Graduate Degree Type


Degree Name

Health Sciences (M.H.S.)

Degree Program

Biomedical Sciences

First Advisor

Frank Sylvester

Second Advisor

Doug Graham

Third Advisor

Dawn Richiert


The objective of this study was to evaluate the changes in vascular reactivity of mesenteric arteries resulting from hyperbaric oxygen treatment. It was hypothesized that hyperbaric oxygen treatment alters vascular reactivity in mesenteric arteries due to enhanced production of ATP resulting in significantly larger responses to vasoactive stimuli. All arteries were dissected from porcine mesenteries and placed in Krebs- Henseleit solution. Arteries were initially mounted in isolated organ baths and passively loaded with tensions ranging from 1 to 25 grams at odd intervals to ascertain the optimal passive tension for studying mesenteric arteries.
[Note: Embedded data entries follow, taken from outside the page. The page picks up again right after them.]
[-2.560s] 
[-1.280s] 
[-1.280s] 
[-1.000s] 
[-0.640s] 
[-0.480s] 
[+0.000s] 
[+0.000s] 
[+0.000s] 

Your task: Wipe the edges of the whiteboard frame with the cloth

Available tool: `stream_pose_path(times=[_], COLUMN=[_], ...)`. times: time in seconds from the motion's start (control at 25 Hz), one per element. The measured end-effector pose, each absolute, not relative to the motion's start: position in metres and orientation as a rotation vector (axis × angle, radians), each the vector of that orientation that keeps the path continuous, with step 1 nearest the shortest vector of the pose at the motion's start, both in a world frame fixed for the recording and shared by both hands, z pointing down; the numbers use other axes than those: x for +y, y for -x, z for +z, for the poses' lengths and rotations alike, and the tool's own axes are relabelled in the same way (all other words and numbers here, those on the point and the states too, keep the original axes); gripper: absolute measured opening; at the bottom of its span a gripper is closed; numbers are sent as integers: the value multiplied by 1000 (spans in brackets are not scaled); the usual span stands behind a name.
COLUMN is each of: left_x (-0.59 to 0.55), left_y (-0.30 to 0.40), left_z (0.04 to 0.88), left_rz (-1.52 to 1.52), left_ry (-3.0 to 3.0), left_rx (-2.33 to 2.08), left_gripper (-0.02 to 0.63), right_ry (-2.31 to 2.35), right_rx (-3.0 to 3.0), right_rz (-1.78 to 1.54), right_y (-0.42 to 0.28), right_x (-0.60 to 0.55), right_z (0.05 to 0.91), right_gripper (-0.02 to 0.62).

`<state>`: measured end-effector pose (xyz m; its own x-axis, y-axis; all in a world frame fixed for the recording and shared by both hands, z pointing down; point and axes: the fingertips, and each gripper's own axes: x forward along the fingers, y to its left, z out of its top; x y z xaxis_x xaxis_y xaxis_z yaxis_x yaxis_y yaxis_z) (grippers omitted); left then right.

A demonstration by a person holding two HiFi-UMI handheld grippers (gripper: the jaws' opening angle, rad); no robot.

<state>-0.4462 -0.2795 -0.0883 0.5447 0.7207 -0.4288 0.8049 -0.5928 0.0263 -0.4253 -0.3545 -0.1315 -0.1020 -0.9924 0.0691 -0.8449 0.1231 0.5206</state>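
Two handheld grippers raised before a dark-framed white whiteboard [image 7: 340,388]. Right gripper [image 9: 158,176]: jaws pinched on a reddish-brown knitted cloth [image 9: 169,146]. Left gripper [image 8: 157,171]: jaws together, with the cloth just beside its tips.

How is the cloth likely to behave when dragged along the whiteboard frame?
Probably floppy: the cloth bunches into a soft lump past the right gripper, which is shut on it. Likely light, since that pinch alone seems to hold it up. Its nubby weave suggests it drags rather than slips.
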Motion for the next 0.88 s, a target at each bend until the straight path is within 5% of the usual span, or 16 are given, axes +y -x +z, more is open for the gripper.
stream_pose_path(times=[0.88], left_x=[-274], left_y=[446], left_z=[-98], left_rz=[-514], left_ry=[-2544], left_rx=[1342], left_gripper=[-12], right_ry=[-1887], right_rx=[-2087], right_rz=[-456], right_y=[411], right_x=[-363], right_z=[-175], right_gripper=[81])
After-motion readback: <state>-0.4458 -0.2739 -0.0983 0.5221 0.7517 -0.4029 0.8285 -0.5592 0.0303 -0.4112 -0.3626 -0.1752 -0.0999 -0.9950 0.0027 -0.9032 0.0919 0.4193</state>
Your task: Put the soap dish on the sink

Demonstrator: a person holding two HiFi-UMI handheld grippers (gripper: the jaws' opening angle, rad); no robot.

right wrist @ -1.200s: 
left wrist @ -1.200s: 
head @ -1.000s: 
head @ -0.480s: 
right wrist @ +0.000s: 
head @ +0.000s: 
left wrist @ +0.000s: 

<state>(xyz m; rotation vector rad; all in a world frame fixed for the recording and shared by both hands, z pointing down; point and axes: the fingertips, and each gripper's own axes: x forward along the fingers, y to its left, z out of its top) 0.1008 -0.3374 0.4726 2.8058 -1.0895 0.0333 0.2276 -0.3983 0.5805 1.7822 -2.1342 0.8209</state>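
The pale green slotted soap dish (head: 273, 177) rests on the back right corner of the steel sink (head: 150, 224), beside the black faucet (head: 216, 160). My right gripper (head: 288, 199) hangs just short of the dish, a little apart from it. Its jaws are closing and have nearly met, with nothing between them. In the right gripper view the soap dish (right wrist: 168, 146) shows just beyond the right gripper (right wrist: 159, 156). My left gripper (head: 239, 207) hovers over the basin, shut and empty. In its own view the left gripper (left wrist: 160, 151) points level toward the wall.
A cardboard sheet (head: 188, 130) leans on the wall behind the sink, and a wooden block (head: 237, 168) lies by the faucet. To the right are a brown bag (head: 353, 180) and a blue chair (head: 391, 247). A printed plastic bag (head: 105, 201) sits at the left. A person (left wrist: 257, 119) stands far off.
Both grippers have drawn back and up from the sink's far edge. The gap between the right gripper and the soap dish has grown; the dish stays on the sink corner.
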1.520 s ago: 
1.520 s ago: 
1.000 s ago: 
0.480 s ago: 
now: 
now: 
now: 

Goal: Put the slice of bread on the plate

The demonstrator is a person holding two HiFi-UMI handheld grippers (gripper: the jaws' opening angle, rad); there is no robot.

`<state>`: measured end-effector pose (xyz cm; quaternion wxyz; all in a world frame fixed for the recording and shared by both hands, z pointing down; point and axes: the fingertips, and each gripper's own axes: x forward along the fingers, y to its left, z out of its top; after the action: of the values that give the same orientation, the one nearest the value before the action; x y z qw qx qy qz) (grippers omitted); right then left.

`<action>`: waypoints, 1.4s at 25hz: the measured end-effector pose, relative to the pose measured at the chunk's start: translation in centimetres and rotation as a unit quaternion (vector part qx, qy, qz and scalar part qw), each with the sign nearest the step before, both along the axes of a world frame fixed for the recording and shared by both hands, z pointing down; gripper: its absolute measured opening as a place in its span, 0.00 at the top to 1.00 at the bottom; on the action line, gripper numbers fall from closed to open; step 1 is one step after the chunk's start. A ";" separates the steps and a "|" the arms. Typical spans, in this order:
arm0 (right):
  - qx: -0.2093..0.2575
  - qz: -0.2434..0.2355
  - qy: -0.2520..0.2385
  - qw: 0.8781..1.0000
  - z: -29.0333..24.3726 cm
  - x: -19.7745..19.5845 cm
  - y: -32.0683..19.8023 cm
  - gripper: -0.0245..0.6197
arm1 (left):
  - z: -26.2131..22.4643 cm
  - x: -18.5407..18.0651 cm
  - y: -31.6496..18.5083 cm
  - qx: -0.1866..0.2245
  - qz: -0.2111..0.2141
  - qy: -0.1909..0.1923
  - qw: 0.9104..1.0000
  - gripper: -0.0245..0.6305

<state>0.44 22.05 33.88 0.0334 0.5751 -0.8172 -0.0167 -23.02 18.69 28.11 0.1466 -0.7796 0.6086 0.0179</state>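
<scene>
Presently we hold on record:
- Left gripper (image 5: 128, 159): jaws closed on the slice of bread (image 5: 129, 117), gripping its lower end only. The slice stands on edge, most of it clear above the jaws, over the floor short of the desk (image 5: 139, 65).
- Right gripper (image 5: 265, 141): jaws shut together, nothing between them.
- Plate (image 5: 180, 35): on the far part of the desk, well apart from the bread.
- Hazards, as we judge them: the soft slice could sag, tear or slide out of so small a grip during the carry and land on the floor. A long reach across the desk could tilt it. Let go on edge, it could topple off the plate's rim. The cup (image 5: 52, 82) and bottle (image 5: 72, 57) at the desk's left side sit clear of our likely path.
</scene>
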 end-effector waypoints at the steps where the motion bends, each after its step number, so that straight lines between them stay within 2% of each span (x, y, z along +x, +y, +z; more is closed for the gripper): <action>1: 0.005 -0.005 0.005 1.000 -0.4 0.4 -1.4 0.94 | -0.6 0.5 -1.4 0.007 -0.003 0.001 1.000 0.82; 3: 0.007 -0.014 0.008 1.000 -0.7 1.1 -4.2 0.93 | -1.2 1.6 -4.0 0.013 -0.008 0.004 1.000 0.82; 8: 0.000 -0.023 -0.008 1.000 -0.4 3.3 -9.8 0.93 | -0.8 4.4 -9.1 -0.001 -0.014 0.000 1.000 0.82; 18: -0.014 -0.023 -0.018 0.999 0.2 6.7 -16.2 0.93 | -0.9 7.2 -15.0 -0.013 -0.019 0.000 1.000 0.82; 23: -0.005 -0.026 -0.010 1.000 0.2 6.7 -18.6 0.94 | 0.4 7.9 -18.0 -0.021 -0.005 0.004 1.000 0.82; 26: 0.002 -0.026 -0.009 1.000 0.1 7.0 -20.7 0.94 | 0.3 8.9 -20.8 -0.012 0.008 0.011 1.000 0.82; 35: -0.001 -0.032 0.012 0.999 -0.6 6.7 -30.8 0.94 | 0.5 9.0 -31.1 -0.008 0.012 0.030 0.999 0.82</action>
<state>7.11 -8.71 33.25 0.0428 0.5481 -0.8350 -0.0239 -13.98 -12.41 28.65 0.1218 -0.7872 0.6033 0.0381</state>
Following a 1-hour equilibration in Krebs-Henseleit solution, arteries were treated with potassium chloride (a nonreceptormediated vasoconstrictor; KCl; 15 – 60 mM) to assess vascular reactivity. Following determination of the optimal passive tension, additional arteries were dissected and tested for viability with KCl. Viable arteries were then subjected to a 2-hour hyperbaric treatment in 100% oxygen, 100% nitrogen, or ambient air at 1.00 or 1.75 ATA. Immediately following treatments, arteries were again mounted in isolated organ baths and passively loaded with 7 grams of tension. Following a 1-hour equilibration in Krebs- Henseleit solution, arteries were treated with KCl (15 – 60 mM). Arteries were then treated with increasing concentrations of phenylephrine (a receptor-mediated vasoconstrictor; 10-7 – 10-4 M) followed by increasing concentrations of sodium nitroprusside (a potent vasodilator; 10-7 – 10-4 M) to measure changes in vascular reactivity. Additional arteries were subjected to the 2-hour hyperbaric regiment involving 5 different gas/ pressure exposures. Arteries were then processed for determination of protein concentration and measurement of ATP concentration using commercially available assay kits. When compared to the 1 ATA room air control, KCl-induced constriction was significantly increased for the hyperbaric oxygen exposure. Treatment with hyperbaric oxygen also augmented vascular responses to phenylephrine and sodium nitroprusside relative to nitrogen, but not ambient air. There was no significant difference in ATP concentrations found among treatments. The results from these studies provide insight into the vascular effects of hyperbaric oxygen treatment.